Pire : elle a soutenu le putschiste (sic) ATT, l’a fait revenir triomphalement de Dakar dans l’avion présidentiel malien. Qu’on voie pourtant son parcours. Après son coup d’Etat du 26 mars 1991, ATT dirige une transition de douze mois et revient en 2002 à la faveur d’un amendement de la Constitution, qui interdisait les candidatures individuelles : il parle alors de « consensus » comme mode de gouvernance.  Mais la CEDEAO n’est pas d’accord que le CNSP parle de démission volontaire d’IBK et qu’il nie avoir fait un coup d’Etat !

On sait que l’organisation sous-régionale ne veut pas perdre sa crédibilité (dicit ADO). On sait depuis le sommet de Niamey comment elle entend procéder : faire démissionner le CNSP, l’envoyer en taule après avoir aidé le Mali à rétablir l’ordre constitutionnel. Le cadre de cet édito ne suffira pas à évoquer les troubles graves qui surviennent en ce moment même en Côte d’Ivoire et en Guinée à l’occasion de problèmes constitutionnels, ni, au Niger, l’affaire Hama Amadou, un ancien président de l’Assemblée Nationale qui vient de passer un an en prison.

La CEDEAO et le problème de Kidal

Le problème de Kidal a un rapport évident avec celui de la CEDEAO, pour quiconque ne veut pas occulter les faits. L’organisation sous-régionale a refusé d’intervenir militairement contre la Coordination des Mouvements armés  de l’Azawad (CMA), ni même financièrement, alors même que Dioncounda l’a saisie en même temps que la France et l’ONU. La CEDEAO s’en prend à présent au CNSP après avoir envahi la Gambie de Yahya Jammeh en 2016. A en croire qu’elle est manipulée par la France, qui, redoutant une influence de l’Imam sur les militaires, a, dans sa première réaction, demandé à ceux-ci de poursuivre la guerre contre les Jihadistes. En effet, le péché mignon de Yahya Jammeh, lorsque les troupes de la CEDEAO le chassaient du pouvoir, n’était sûrement pas le trucage des élections, qu’il n’avait peut-être pas perdues, mais, pire qu’un putschiste impénitent, d’être un islamiste déclaré. Pour le Mali donc, la France et la CEDEAO, c’est Charybde et Scylla : l’une et l’autre veulent bien intervenir contre les jihadistes, qualifiés de terroristes, mais pas contre la rébellion armée séparatiste de la CMA, qui a son armée, son drapeau, son hymne national et a refusé que l’armée malienne, même « reconstituée » (en février 2O20) et cantonnée à Kidal accueille à Kidal le Premier ministre Boubou Cissé avec le drapeau malien et l’hymne national. Pour rappel, la CMA avait interdit l’accès de Kidal au Premier ministre Moussa Mara en visite d’Etat et obligé IBK à signer avec lui un cessez-le-feu qu’elle brandit depuis comme un titre devant lui valoir reconnaissance internationale.

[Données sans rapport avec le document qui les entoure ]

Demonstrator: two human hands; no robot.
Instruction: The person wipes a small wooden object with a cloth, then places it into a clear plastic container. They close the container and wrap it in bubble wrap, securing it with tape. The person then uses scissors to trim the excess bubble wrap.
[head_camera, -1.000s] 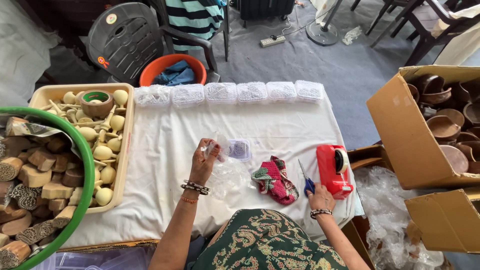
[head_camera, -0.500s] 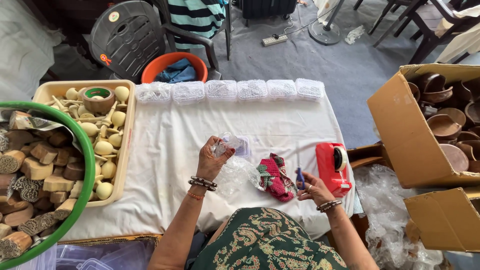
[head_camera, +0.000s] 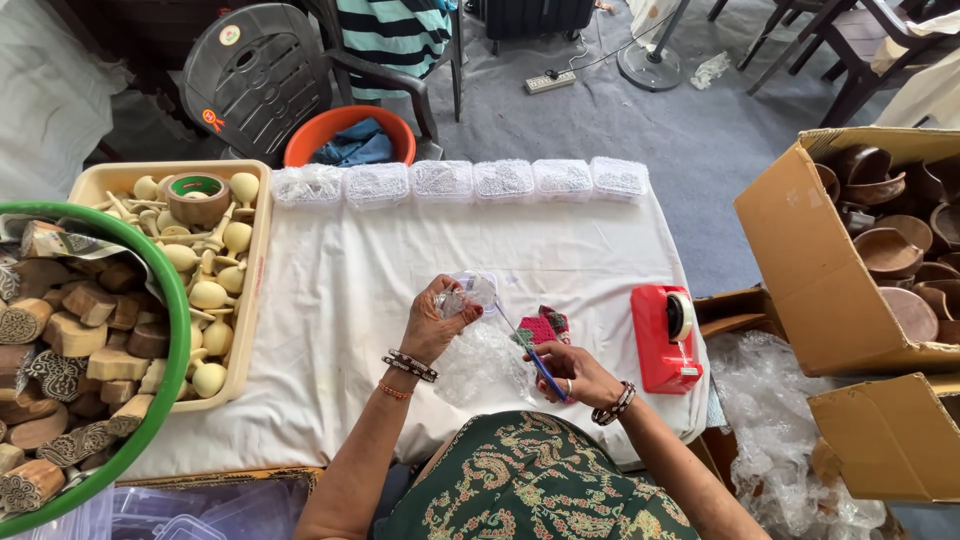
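Since half a second ago, right hand (head_camera: 575, 372) drawn back from beside the red plastic tape dispenser (head_camera: 665, 335) toward the near edge, now closed around blue-handled scissors (head_camera: 532, 352) with the blades angled up toward the left hand (head_camera: 435, 322). Left hand raised a little, fingers pinched on a small clear plastic pouch (head_camera: 470, 293), held up off the cloth so the blades can meet it in the air. Just beneath, crinkled glossy clear plastic wrap (head_camera: 482, 360), and beside it a pink and green embroidered fabric piece (head_camera: 545, 325), soft and flat. Worktop (head_camera: 330, 290) draped in a creased white cloth; along its far edge, a neat row of clear lidded boxes of white beads (head_camera: 460, 181). On the left, a beige plastic tray (head_camera: 252, 300) of smooth pale turned-wood pieces, kept within reach, and a green-rimmed tub of carved wooden blocks (head_camera: 60, 350). On the right, an open cardboard box of dark wooden bowls (head_camera: 790, 260).
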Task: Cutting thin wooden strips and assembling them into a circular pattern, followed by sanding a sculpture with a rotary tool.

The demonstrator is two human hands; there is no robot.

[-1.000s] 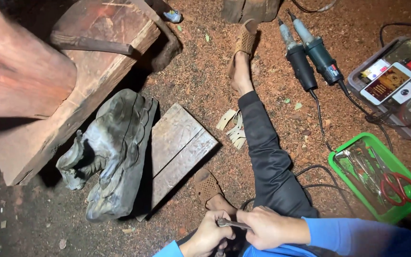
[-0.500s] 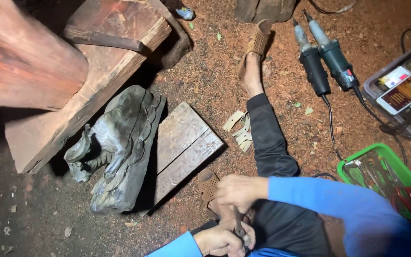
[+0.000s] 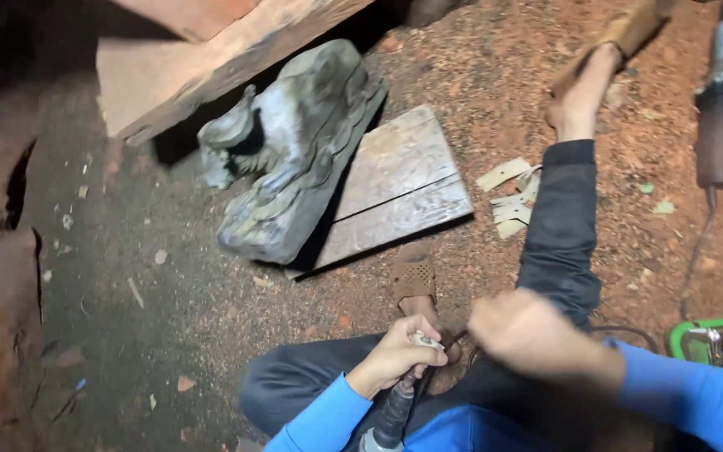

La Fédération de Russie, la République Fédérale d’Allemagne, la Turquie et l’Union européenne sont autant de puissances qui, pour des raisons fortes liées à leur histoire, peuvent aider le Mali à déjouer le complot de la partition, à sortir du même coup de la CEDEAO, en attendant de trouver un pays côtier avec lequel faire une fédération définitive, voire une fusion.